The objectifying gaze

According to researchers, objectification happens when a person is judged on body parts or sexual function without regard to other aspects of their personality. Previous studies have found that women experience objectification frequently: One to two times a week, according to a 2001 study of U.S. college students that was published in the Journal of Social Issues. [Read: Negative Stereotypes Have a Lasting Effect]

But although people have come to regard blatant sexual harassment as a problem, the consequences of subtle objectification are less well understood, Gervais said. She and her colleagues decided to investigate whether "sneaking a peek" at an opposite-sex workmate might affect that person's job performance.

To do so, Gervais and her colleagues trained research assistants to do a quick up-and-down look at a person's body and to train their gaze at the other person's chest for a consistent period of a few seconds during conversations. It was harder than it sounds, Gervais said.

"For people that are doing this — even the men who are presumably doing this pretty frequently — actually having to slow down and do it is pretty hard," Gervais said. It was also somewhat awkward, she added.

After the assistants had undergone close to 30 hours of gaze-training apiece, the researchers asked 67 women and 83 men, all college students, to come to the lab. The volunteers were told the study was about teamwork. After this briefing, each volunteer was assigned to an opposite-sex partner — actually a trained research assistant posing as another volunteer.

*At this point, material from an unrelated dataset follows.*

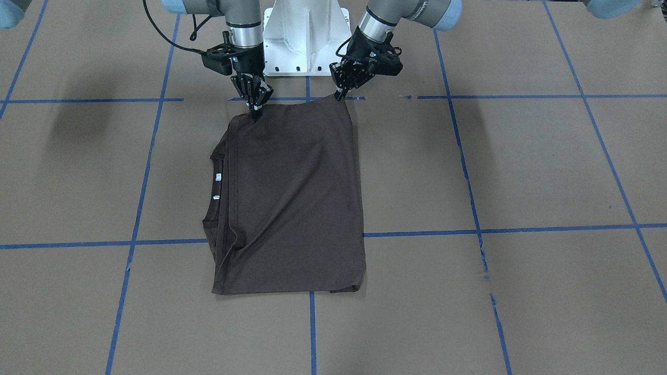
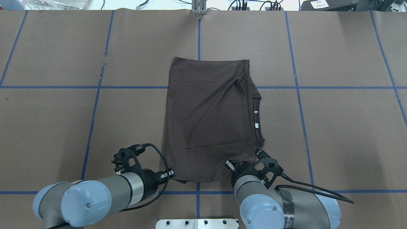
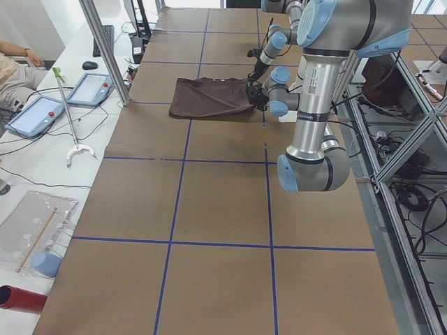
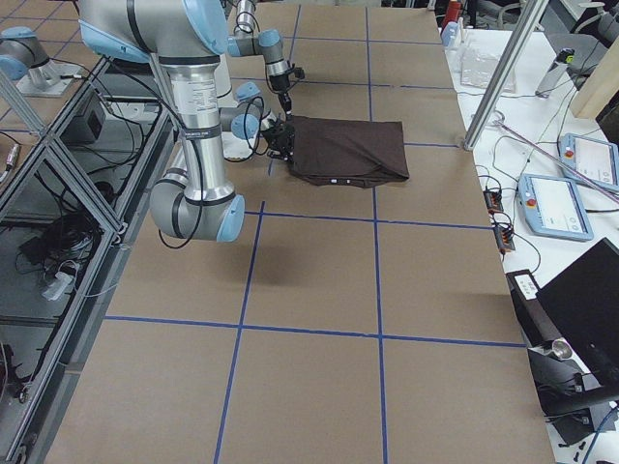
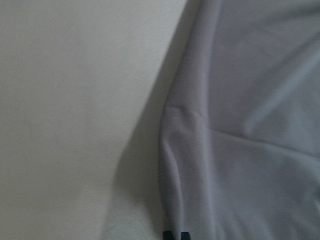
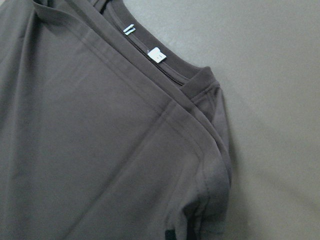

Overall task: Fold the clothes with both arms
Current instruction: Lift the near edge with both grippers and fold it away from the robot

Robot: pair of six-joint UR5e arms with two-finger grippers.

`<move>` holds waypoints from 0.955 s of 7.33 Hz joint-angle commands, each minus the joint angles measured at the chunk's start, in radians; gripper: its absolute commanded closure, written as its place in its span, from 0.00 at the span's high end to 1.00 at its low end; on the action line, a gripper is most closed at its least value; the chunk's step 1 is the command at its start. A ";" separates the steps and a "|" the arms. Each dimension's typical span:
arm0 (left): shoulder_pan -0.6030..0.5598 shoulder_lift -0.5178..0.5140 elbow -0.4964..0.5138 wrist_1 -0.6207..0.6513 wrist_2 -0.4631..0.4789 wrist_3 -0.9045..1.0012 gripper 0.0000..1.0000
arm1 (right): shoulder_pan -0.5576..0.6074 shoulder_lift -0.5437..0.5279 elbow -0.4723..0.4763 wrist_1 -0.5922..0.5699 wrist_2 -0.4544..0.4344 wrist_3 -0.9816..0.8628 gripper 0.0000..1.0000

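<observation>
The dark brown T-shirt [image 1: 297, 198] lies folded into a rectangle in the middle of the table [image 2: 210, 117]. Its collar and white neck tags [image 1: 218, 177] peek out along the side towards my right arm [image 6: 156, 55]. My left gripper [image 1: 341, 95] is shut on the shirt's corner nearest the base, with cloth at its fingertips in the left wrist view [image 5: 176, 235]. My right gripper [image 1: 256, 113] pinches the other near corner, on the sleeve side, and is shut on the fabric [image 6: 175, 235]. In the overhead view both wrists cover the fingertips.
The white pedestal base [image 1: 306, 36] stands just behind the grippers. Blue tape lines [image 1: 312, 333] cross the brown table cover. Beside the table are metal posts [image 3: 105, 49], control tablets [image 3: 35, 115] and a person's arm [image 3: 14, 63].
</observation>
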 commanded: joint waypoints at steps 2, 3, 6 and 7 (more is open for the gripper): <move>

The research assistants then gave the real volunteers a five-question interview, ostensibly as part of the teamwork exercise. In some cases, the assistant started the interview by gazing from the volunteer's head to waist and back again, and then stared at the volunteer's chest for a few seconds between some questions. (Although the chest is a more sensitive area for women, men are becoming increasingly self-conscious about chest muscularity, the researchers explained.) In other cases, the assistant simply made eye contact. The volunteers then had 10 minutes to complete 12 math problems.